• EXERCISE DIRECTIONS
Of the entries below, return only those lines from the line with "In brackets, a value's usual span" to the line with "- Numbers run", exactly, both included.

• Stored dataset items
┏━━
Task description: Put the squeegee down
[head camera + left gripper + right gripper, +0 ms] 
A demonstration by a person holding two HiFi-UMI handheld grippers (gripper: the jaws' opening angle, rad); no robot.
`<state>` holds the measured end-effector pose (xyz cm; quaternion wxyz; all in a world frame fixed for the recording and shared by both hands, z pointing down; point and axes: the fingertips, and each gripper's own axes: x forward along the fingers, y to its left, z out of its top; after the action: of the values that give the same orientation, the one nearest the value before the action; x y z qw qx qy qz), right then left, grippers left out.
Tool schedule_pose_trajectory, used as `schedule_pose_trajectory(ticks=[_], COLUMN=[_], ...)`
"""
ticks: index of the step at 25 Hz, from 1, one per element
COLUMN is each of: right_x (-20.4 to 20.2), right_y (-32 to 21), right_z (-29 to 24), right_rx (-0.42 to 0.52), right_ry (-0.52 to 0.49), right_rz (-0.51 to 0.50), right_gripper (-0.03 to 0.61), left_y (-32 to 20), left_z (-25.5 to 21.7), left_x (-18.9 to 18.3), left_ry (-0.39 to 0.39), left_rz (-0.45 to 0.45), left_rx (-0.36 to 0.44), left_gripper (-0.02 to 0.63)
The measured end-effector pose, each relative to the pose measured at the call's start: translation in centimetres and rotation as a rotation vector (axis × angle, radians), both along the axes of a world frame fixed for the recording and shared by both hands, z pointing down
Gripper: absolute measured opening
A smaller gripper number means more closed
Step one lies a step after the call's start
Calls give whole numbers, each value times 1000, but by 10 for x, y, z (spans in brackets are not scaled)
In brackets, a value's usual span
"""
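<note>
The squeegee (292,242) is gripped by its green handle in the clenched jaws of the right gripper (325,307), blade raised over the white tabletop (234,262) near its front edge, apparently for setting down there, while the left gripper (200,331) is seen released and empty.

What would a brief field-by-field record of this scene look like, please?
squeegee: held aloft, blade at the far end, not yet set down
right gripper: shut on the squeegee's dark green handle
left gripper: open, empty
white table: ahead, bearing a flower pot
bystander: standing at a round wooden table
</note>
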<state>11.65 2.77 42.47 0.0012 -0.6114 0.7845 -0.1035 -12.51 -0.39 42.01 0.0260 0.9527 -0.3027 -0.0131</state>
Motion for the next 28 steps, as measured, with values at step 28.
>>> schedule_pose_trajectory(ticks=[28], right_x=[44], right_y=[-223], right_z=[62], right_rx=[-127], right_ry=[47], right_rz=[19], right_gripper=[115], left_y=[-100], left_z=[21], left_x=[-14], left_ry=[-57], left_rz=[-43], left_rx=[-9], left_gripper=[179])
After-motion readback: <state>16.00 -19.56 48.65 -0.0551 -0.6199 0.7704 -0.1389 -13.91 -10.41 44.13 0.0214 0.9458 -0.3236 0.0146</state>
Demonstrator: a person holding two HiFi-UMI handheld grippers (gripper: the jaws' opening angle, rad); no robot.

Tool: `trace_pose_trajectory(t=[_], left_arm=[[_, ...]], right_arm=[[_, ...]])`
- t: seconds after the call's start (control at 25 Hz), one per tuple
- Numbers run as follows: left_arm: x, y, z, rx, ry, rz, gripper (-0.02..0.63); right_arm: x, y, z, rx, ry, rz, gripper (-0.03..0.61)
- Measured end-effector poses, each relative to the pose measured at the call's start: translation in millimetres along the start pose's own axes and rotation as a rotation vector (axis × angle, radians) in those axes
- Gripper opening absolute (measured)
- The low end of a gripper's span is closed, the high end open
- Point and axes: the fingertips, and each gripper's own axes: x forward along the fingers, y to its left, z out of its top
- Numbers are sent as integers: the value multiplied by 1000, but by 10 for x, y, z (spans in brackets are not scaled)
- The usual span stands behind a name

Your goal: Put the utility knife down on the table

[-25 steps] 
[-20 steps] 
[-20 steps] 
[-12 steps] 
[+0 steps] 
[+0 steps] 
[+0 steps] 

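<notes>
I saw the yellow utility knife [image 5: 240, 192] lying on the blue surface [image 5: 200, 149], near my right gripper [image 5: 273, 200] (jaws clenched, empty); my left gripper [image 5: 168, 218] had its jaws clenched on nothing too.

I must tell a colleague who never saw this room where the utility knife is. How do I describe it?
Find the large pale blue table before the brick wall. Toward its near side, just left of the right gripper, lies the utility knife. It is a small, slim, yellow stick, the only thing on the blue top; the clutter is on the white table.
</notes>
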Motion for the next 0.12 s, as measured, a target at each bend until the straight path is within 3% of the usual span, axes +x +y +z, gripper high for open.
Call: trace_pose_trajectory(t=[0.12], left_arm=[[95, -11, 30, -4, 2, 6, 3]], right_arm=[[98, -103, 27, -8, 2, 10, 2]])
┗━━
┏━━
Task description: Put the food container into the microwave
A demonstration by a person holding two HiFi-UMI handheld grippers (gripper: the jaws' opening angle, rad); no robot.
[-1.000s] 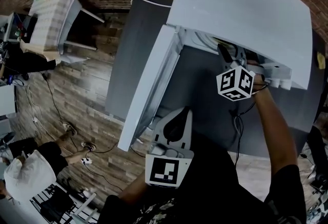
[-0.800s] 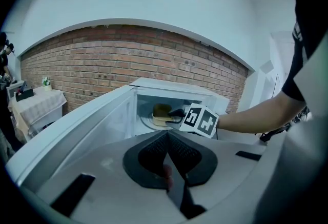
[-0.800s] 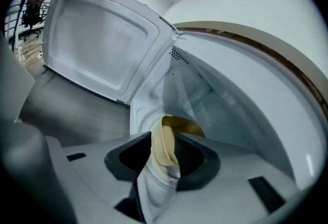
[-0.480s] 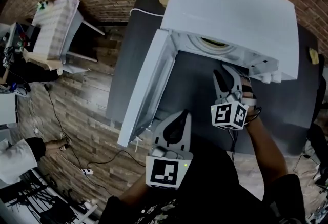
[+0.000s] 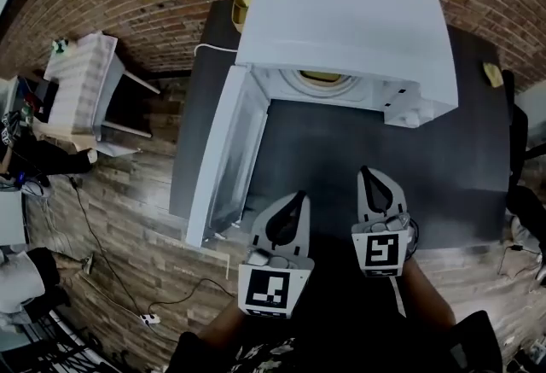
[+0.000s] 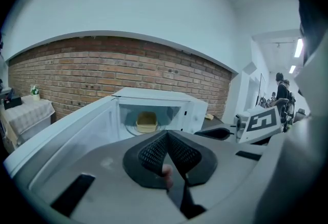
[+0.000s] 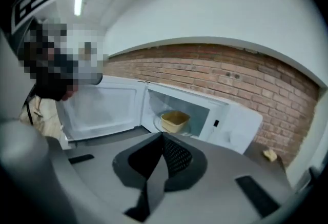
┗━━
• RESPONSE
In brackets, a value's usual span
"""
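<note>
The squeegee (292,242) is gripped by its green handle in the clenched jaws of the right gripper (325,307), blade raised over the white tabletop (234,262) near its front edge, apparently for setting down there, while the left gripper (200,331) is seen released and empty.

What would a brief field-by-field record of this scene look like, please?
squeegee: held aloft, blade at the far end, not yet set down
right gripper: shut on the squeegee's dark green handle
left gripper: open, empty
white table: ahead, bearing a flower pot
bystander: standing at a round wooden table
</note>
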<state>11.65 2.77 42.47 0.0012 -0.6114 0.7845 -0.1035 -12.51 -0.39 42.01 0.0260 0.9527 -0.3027 -0.0131</state>
Motion for the next 28 steps, as measured, with values at step 28.
>>> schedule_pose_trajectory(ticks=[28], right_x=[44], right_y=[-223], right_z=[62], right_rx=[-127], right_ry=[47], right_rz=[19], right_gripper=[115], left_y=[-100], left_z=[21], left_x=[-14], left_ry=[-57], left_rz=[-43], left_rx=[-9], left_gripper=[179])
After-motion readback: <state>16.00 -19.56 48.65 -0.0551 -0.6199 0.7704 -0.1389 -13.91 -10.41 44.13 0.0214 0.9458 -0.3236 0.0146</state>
Demonstrator: a person holding two HiFi-UMI handheld grippers (gripper: the jaws' opening angle, rad); no robot.

Tool: `trace_pose_trajectory(t=[_], left_arm=[[_, ...]], right_arm=[[_, ...]])`
- t: seconds after the call's start (control at 25 Hz), one per tuple
- Numbers run as follows: left_arm: x, y, z, rx, ry, rz, gripper (-0.02..0.63); right_arm: x, y, z, rx, ry, rz, gripper (-0.03..0.61)

There is nothing more to add to the answer.